Kingdom     : Plantae

Division      : Magnoliphyta

Class          : Liliopsida

Order         : Zingiberales

Family       : Zingiberaceae

Genus       : Amomum

Species    : subulatum

Large cardamom is a perennial herb with subterranean rhizomes and a pseudostem of leafy shoots. Leaves are with a prominent mid-rib. Inflorescence is a condensed spike with yellowish perianth. Fruit is round or oval in shape, capsule with reddish brown colour. Each capsule is trilocular with many seeds. It is essentially a cross-pollinated crop, although it is capable of self-fertilization. The harvested capsules are cured in traditional kilns.

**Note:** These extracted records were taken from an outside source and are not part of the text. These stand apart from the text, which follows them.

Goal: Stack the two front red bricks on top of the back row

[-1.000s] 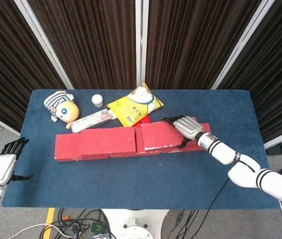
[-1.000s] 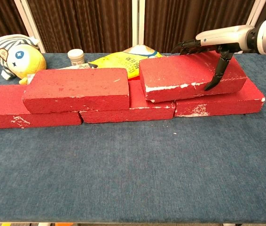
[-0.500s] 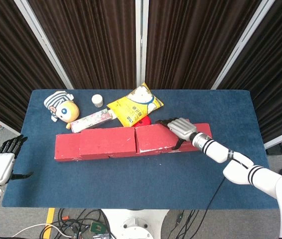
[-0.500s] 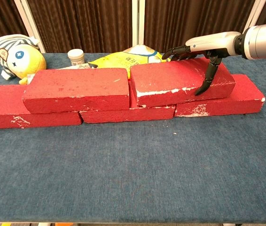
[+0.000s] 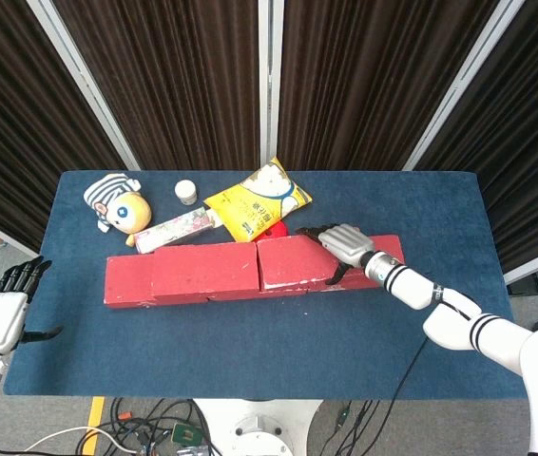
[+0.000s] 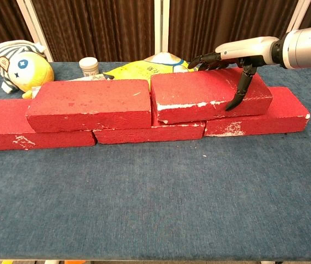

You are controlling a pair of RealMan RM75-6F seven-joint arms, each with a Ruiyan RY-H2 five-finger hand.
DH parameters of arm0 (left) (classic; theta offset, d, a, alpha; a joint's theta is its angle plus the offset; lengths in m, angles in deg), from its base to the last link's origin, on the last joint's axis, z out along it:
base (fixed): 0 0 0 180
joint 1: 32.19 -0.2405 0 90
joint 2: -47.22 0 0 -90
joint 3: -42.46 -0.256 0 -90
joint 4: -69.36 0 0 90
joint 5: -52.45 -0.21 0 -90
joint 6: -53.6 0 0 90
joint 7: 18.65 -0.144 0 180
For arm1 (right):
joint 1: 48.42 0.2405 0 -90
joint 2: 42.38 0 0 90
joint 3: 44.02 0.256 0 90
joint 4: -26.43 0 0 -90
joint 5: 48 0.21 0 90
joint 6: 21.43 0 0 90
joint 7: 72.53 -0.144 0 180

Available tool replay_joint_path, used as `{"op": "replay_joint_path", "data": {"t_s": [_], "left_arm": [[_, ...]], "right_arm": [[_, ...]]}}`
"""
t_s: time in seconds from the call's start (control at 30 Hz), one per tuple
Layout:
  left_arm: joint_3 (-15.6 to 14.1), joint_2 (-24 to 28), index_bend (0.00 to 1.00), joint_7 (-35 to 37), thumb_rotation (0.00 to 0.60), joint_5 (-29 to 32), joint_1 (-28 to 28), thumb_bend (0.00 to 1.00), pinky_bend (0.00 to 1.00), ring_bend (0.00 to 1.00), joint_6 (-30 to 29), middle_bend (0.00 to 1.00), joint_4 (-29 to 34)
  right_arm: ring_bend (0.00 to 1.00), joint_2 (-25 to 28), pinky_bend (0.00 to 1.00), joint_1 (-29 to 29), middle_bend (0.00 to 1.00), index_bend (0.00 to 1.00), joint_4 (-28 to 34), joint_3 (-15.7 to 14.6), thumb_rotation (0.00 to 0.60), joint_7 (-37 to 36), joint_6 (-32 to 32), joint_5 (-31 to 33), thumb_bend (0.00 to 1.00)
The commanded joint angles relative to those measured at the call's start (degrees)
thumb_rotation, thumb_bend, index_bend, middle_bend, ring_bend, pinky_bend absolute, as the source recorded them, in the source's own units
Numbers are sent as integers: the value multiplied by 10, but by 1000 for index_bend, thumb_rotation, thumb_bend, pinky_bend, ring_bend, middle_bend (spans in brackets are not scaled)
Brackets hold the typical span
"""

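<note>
The right upper red brick (image 6: pixel 210 98) lies flat on the back row of red bricks (image 6: pixel 144 131), bridging the middle and right bricks of that row, its left end touching the left upper red brick (image 6: pixel 88 104), which spans the left and middle ones. In the head view the two upper bricks form one line across the middle of the blue table (image 5: pixel 250 332). The right hand (image 6: pixel 238 55) grips the right upper brick at its 3 o'clock end: fingers lie over the top rear edge and the thumb (image 6: pixel 238 91) presses down the front face.

At 12 o'clock behind the bricks sits a yellow snack bag (image 5: pixel 255 201), with a pink flat packet (image 5: pixel 176 230) at 11 o'clock. Further toward 10 o'clock are a small white jar (image 5: pixel 185 192) and a striped-cap plush toy (image 5: pixel 117 204).

The left hand (image 5: pixel 3 313) hangs off the table's 9 o'clock edge, fingers spread, holding nothing.
</note>
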Motion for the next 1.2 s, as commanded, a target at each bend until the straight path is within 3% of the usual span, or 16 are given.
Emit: {"op": "replay_joint_path", "data": {"t_s": [0.03,1.2], "left_arm": [[-2,4,0,3,600,4,1,0,11,0,9,0,4],[-4,8,0,43,600,0,-1,0,11,0,17,0,-9]], "right_arm": [[157,1,187,1,187,0,2,-1,600,5,2,3,64],[136,-6,171,5,169,0,30,25,600,79,42,72,62]]}}
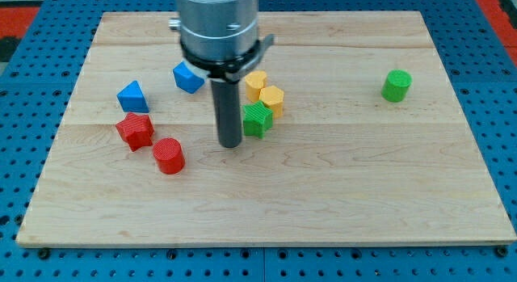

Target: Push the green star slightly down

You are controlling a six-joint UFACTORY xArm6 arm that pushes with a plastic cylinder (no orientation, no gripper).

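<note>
My tip (230,143) rests on the desk (339,193) just to the view's left of the green star (257,119), level with its lower edge, so it must get above the star. There is no claw. Yellow blocks (272,98) touch the star's top

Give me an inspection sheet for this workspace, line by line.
Surface: wooden board lying on a blue pegboard.
Job's things: green star, just to the view's right of my tip, touching a yellow block.
Clutter: second yellow block, blue triangle, blue block, red star, red cylinder, green cylinder far at the view's right.
Hand: none; a rod only.
Cables: nothing seen.
Surroundings: red patch at the view's top right.
</note>
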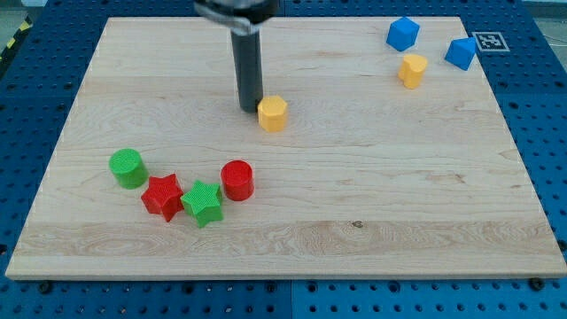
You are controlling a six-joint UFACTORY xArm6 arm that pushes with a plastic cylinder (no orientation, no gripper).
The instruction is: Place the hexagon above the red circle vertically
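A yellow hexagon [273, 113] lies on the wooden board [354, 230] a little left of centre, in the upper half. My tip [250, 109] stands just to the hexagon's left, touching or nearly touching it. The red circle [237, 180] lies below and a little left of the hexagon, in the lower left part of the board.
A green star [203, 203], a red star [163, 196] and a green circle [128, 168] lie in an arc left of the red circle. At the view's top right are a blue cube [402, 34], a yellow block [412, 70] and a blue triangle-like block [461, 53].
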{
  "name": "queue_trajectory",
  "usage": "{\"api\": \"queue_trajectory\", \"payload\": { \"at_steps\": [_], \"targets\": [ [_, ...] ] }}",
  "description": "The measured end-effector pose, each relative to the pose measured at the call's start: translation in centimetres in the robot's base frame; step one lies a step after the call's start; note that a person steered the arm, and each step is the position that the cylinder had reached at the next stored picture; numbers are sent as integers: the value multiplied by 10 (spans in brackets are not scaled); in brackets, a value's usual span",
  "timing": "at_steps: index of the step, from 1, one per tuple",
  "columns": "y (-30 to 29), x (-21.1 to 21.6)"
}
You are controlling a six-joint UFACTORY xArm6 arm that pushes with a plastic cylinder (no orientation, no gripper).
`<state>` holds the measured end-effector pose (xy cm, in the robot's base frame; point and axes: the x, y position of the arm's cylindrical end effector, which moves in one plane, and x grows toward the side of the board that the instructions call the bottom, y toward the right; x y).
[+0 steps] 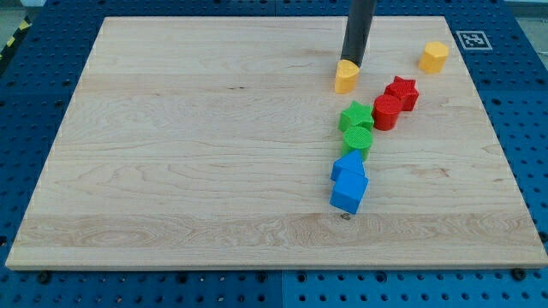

It is a shade loving plant and requires high moisture and is usually cultivated in areas where mean annual rainfall varies between 1500-3500 mm. Since the large cardamom cultivation requires tree shades, its farming supports conservation of tree biodiversity. Under the prevailing agro-climatic situations, the state of Sikkim is best suited for its cultivation.

Large cardamom has a pleasant aromatic odour, due to which it is extensively used for flavouring vegetables and many food preparations in India. It is also used as an essential ingredient in mixed spices preparation. It is mainly used as food flavouring in the preparation of curries, soups, sausages and other meat preparations.

Large cardamom is one of the spices commonly used in Ayurvedic, Yunani, Chinese and Tibs medical system to treat various ailments. In Ayurveda, it is commonly used for dyspepsia, cough, nausea, vomiting and itching. It is also used as preventive as well as curative for throat troubles, congestion of lungs, inflammation of eyelids, digestive disorders and in the treatment of pulmonary tuberculosis.

Traditionally, the cardamom fruits are dried in a locally designed oven called Bhatti. The fruits are smoked to a dark brown colour by using a mixture of fresh and dry firewood. Sikkim Large Cardamom has a superior quality not only because of native environment but also the traditional knowledge of curing which has developed along with the long history of cultivation.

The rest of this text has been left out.